Eran las cuatro de la madrugada. Sólo el comisario y yo quedábamos en el café.
–¿La partida terminó ahí? –pregunté–. ¿La historia termina ahí?
–Ya le dije una vez que nada termina del todo, nunca. Pero si se empeña, puedo darle un provisional epílogo. Mi amigo desapareció durante un tiempo bastante largo. Cuando volvió, me dijo que había estado en el extranjero, y no quiso agregar más.
”Pero yo soy muy curioso. ¿Recuerda aquel bastón con que andaba siempre? Lo desarmé en su presencia, le saqué la punta y apareció la aguda hoja del estoque. Aún tenía una mancha de color ladrillo, un hilo de sangre coagulada. Él me miró sin rencor. Había recobrado el aspecto dulce y tímido de un niño.
”–Redwolf red blood –dijo mansamente–. Yo también sé hacer juegos de palabras.
”Los diarios ingleses comentaron durante algún tiempo el asesinato de Finn Redwolf, en su residencia de Escocia, sin ahorrar los detalles truculentos.
–¿Sabía su amigo, cuando empezó la partida, que Redwolf era el culpable de la muerte de María Isabel?
–No lo creo. A lo sumo, sabía que era extranjero. Tal vez logró averiguar que le gustaba el ajedrez. Ésa pudo ser la fuente secreta que lo impulsaba a jugar por correspondencia, en busca de su misterioso enemigo.
–No es un mal argumento. Sin embargo, para que su historia tuviese auténtico suspenso, final sorpresivo y todo lo demás, el seductor castigado debió ser otro.
–¿Usted, Hernández? –preguntó con desdén.
–El pescador de Hong Kong –dije suavemente–. Pero ¿qué hizo usted, comisario?
–Yo, ¿qué podía hacer? Estaba jubilado, y el crimen ocurrió fuera de mi jurisdicción. Y después de todo, ¿fue un crimen?
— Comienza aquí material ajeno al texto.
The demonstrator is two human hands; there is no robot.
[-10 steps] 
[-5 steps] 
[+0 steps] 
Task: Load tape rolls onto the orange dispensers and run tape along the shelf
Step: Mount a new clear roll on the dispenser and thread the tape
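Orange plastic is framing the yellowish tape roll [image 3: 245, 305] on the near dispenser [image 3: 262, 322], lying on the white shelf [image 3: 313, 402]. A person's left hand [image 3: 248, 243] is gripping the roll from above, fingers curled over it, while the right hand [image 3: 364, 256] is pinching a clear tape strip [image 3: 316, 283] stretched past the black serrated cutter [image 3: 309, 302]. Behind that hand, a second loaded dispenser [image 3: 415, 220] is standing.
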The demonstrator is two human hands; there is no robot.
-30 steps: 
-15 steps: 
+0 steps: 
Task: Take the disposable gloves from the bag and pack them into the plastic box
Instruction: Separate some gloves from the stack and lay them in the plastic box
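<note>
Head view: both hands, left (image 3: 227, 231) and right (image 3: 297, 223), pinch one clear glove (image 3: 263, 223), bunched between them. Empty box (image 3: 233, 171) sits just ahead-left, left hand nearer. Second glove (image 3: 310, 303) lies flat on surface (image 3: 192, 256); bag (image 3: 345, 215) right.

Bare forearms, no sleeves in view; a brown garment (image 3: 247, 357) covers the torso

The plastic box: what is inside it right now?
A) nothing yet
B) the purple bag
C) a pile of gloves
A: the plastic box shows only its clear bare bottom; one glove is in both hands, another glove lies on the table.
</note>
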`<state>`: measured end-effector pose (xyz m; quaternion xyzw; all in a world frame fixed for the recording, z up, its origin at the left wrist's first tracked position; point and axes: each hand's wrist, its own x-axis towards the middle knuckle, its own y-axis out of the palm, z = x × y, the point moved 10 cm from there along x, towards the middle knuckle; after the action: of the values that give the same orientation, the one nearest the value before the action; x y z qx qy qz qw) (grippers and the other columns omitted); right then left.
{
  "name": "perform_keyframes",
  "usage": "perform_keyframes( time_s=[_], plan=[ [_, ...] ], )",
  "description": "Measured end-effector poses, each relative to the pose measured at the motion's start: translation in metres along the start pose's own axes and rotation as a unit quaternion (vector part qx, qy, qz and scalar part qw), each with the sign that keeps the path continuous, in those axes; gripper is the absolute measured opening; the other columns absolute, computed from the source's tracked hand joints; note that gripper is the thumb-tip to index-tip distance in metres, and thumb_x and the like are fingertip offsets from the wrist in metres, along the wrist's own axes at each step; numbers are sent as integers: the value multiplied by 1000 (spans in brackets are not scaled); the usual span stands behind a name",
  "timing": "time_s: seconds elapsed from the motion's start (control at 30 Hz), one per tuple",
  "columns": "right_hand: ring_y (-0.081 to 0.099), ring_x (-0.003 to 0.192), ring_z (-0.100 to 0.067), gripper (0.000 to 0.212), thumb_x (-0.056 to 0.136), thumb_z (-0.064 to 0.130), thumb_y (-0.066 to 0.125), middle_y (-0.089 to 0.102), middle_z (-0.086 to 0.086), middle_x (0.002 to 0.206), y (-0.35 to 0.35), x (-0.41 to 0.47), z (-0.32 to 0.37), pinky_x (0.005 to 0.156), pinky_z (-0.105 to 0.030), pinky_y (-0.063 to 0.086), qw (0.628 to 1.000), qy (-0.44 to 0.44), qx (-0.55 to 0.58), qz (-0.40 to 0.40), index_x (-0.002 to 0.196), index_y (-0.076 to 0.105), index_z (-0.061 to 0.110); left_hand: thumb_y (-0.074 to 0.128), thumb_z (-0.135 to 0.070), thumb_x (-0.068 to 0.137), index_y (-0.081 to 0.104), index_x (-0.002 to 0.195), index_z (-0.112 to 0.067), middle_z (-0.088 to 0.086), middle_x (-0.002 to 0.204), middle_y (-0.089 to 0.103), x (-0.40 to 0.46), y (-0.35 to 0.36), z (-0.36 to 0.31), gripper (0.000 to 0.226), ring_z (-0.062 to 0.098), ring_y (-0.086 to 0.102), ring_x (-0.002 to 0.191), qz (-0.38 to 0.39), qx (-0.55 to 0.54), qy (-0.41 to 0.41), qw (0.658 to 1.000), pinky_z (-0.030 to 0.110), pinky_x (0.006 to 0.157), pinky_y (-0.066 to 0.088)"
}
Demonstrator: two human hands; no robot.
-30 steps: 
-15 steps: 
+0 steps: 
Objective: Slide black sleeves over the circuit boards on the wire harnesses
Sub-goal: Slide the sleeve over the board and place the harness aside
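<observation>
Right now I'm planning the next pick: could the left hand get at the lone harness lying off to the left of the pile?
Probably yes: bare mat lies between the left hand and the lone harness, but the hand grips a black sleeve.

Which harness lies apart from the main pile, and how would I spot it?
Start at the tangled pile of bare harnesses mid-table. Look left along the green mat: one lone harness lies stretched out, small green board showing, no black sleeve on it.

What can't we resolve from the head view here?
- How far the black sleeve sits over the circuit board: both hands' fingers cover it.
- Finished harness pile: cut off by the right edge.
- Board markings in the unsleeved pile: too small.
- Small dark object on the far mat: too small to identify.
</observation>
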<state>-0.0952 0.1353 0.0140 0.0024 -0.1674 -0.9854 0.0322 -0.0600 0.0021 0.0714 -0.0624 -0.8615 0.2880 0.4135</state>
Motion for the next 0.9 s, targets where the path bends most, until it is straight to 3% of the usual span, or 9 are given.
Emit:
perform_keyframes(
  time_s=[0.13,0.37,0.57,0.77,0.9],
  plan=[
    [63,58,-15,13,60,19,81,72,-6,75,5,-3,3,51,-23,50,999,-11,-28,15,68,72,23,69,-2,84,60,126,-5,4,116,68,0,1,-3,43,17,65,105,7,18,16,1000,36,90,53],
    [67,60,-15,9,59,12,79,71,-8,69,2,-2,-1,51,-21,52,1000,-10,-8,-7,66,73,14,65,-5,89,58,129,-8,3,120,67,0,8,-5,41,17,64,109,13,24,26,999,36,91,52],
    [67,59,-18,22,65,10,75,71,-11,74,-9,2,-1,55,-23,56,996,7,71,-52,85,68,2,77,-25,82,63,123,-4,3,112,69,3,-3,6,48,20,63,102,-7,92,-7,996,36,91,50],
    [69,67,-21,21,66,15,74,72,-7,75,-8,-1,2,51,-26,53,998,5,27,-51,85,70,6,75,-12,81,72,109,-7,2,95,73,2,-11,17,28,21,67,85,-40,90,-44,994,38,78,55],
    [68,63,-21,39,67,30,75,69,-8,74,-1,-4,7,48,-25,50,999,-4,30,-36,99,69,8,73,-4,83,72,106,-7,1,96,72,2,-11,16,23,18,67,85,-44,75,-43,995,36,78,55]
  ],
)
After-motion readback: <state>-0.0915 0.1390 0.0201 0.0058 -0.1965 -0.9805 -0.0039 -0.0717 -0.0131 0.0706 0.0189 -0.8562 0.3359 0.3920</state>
”Que el azar no le depare a usted estos dilemas. Si no denunciaba a mi amigo, hacía mal, porque mi deber era…, etcétera. Y si lo denunciaba y lo arrestaban, también hacía mal, porque con todo mi corazón yo lo había justificado. Sólo puedo decirle que Aguirre murió dos años después, y no en la cárcel, sino en su cuarto, de vejez y cansancio y desgracia. Pero en todo ese tiempo me sentí incómodo, me sentí en una de esas típicas posiciones… Bueno, usted sabe.”
Nos echamos a reír al mismo tiempo y salimos a la calle. Amanecía. Un mozo soñoliento cerró la cortina metálica del bar Rivadavia, como quien baja un telón.
Este cuento pertenece al libro Cuento para tahúres, publicado en 1962.